Und die Verpflichtung zur
Vollbremsung ist mir sehr neu.

naja, vollbremsen muss man natürlich nicht. Aber IMHo darf man nicht über den B-Streifen nicht hinausfahren.

J~

Hi,

So wie ich das mitbekomme, sind das meist nichtmal
Führerscheinneulinge,

das wollte ich auch keineswegs behaupten :smile:
Ich kenne auch viele „alte Hasen“ die das nicht hinbekommen.

Grüße,
J~

Hi,

grundsätzlich ist das verfahren ganz sicher so, aber ist
jemand schon mal in den sinn gekommen, dass autos
unterschiedlich schnell beschleunigen?!

klar, ich habe ja selbst „nur“ einen Kleinwagen mit 40kW. Das hat allerdings nichts damit zu tun, dass manche Leute das nicht blicken wie man auf eine Autobahn auffährt. Das machen nämlich auch welche mit mehr Leistung.

Ich meinte auch gar nicht so sehr die Leute die blind rüberziehen, sondern schon angepasste Autofahrer die auf die „Lücke“ warten aber einfach nicht richtig Gas geben. Das ergibt keine gefährliche Situation, aber ist halt nervig, dass der Folgeverkehr leicht (!) abbremsen muss und nicht normal weiter fließt.

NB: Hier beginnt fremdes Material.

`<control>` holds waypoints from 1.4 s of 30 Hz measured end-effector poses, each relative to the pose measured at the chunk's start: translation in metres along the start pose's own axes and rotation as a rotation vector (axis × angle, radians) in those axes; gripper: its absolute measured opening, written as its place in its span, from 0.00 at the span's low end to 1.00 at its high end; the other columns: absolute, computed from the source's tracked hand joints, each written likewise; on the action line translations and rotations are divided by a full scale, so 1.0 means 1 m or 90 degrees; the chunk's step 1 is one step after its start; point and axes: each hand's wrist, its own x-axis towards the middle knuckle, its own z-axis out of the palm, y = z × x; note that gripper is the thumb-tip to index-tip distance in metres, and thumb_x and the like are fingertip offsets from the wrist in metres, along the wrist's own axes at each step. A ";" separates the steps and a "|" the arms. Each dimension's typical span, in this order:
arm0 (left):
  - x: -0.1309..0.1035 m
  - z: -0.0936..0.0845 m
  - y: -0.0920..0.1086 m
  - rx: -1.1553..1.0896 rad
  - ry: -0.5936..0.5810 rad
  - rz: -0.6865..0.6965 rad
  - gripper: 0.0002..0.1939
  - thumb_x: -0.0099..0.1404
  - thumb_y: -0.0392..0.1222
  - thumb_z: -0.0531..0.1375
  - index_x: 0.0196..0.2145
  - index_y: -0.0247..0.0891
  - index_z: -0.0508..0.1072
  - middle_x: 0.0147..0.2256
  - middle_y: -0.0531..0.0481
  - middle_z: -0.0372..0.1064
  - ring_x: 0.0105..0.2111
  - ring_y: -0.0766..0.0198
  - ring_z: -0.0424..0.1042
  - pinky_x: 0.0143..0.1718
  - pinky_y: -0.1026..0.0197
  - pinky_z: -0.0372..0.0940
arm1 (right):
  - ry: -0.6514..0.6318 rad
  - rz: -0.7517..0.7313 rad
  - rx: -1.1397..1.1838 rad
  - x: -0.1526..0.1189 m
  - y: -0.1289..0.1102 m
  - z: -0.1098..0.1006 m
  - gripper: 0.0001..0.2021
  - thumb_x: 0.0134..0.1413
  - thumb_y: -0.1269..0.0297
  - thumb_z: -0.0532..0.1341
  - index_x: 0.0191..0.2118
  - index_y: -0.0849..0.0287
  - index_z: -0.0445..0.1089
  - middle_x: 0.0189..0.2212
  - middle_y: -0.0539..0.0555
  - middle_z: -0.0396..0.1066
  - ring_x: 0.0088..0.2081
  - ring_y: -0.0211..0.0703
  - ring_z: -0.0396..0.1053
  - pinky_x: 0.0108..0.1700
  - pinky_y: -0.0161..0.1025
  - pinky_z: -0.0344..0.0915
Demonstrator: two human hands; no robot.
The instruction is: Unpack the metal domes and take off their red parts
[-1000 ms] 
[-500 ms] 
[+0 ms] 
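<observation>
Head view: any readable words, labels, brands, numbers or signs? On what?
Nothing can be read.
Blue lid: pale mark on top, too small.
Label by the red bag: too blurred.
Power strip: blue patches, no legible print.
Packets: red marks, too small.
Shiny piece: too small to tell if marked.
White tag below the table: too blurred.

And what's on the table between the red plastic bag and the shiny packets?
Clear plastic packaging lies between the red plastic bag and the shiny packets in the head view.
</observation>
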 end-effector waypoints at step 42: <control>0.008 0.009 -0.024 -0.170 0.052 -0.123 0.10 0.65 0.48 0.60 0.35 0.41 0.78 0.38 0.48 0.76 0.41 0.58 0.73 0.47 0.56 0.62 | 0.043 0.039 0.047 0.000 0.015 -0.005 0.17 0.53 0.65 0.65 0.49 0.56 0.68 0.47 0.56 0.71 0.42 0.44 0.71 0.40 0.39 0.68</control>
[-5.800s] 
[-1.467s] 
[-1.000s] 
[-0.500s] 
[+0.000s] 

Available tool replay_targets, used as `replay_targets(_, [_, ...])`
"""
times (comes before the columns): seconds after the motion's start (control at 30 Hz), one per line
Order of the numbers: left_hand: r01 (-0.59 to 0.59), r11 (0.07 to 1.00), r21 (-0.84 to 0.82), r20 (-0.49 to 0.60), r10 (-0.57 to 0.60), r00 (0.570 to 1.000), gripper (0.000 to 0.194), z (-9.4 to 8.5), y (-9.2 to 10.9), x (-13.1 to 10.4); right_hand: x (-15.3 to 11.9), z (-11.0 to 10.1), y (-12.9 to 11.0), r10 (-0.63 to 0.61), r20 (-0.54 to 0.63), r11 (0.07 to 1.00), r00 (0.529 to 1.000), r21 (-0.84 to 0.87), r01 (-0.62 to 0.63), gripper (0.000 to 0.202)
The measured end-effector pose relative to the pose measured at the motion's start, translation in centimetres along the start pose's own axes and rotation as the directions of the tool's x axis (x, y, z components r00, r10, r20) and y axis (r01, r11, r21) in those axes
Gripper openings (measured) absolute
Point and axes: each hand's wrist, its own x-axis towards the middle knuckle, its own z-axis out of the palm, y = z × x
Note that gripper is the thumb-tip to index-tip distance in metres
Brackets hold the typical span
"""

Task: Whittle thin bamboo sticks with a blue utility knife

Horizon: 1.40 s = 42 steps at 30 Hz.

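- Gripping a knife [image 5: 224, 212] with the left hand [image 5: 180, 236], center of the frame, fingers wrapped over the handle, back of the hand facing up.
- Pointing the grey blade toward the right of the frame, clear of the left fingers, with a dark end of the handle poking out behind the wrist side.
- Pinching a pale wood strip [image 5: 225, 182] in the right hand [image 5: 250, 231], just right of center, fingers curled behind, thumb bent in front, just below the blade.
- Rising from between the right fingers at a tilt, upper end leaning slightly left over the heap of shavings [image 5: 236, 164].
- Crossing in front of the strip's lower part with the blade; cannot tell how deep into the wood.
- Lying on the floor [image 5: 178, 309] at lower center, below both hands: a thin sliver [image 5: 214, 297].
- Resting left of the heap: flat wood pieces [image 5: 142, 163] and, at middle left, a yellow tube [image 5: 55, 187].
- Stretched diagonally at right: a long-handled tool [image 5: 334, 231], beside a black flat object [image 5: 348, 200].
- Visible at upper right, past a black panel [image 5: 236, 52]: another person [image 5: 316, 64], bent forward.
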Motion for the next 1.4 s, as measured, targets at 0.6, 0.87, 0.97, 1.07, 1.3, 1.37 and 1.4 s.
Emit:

wenn ich in den bereich komme (normalerweise kommt ja immer
erste eine kurve in der man runterbremsen muß) ab dem ich gas
geben kann bin ich bis mitte /end des beschleunigungssteifens
aber nur bei 90 wenns bergab geht.

90 ist doch schon mal ok :smile:
Ich geb am Anfang des B-Streifens immer im niedrigen Gang Vollgas und schalte dann hoch. Passt eingentlich immer.

Grüsse,
J~

Hallo,
ich habe das in der Fahrschule aber auch so gelernt das man den Standstreifen dann durchaus noch nutzen darf. Halte ich auch für wesentlich sinnvoller da so eine wesentlich geringere (wenn überhaupt) Gefahrensituation entsteht als wenn man auf der Autobahn einfach stehenbleibt.

Gruß,
Daniel.

Hi,

Wenn kein Hintermann da ist, kraeht kein Hahn danach ob Du nun
mit 60 oder 180 auf die Bahn rauffaehrst.

doch, der fragensteller.

Ne, nich wirklich. Wenn der Fragesteller darueber meckert, dann gab es einen Hintermann, naemlich den Fragesteller selbst.

dann hast Du
genau 3 Moeglichkeiten

  1. Auf dem Seitenstreifen weiterbeschleunigen

würde ich auch machen, wenn ich nicht rüber kann, aber wenn es
reicht sicher nicht!

Richtig. Wenn B-Streifen ausreicht um seine Geschwindigkeit dem fliessenden Verkehr auf der Hauptfahrbahn anzupassen verlangt keiner dass jemand auf dem Seitenstreifen weiterfaehrt. Darum geht es ja nicht, es geht um Autos und/oder Fahrer die nicht in der Lage sind am Ende des B-Streifens auf 90-100km/h zu kommen. Passiert mir gelegentlich auch wenn das Auto voll beladen ist. *Dann* faehrt man weiter auf dem Seitenstreifen anstatt mit 60 vor einem 40-Tonner auf die Hauptfahrbahn zu wechseln, und nur dann.

Favorisierst Du wirklich die Variante 3? Vertraust Du blind
darauf dass „der schon bremsen wird/nach links wechselt“?

wie kommst du darauf, das habe ich nie behauptet. ich sagte
doch „wenn ich rüber kann“.

Es las sich so (Seitenstreifen? Kategorisch nein!), u.a. weil das „rueber kann“ immer im Auge des Betrachters liegt. Nichts fuer ungut.

gruß
linda

Gruss
Paul

Hallo,
ich habe das in der Fahrschule aber auch so gelernt das man
den Standstreifen dann durchaus noch nutzen darf. Halte ich
auch für wesentlich sinnvoller da so eine wesentlich geringere
(wenn überhaupt) Gefahrensituation entsteht als wenn man auf
der Autobahn einfach stehenbleibt.

Ich wiederrum habe gelernt, dass wenn man es nicht schafft, im letzten Drittel des B-Streifens warten muss.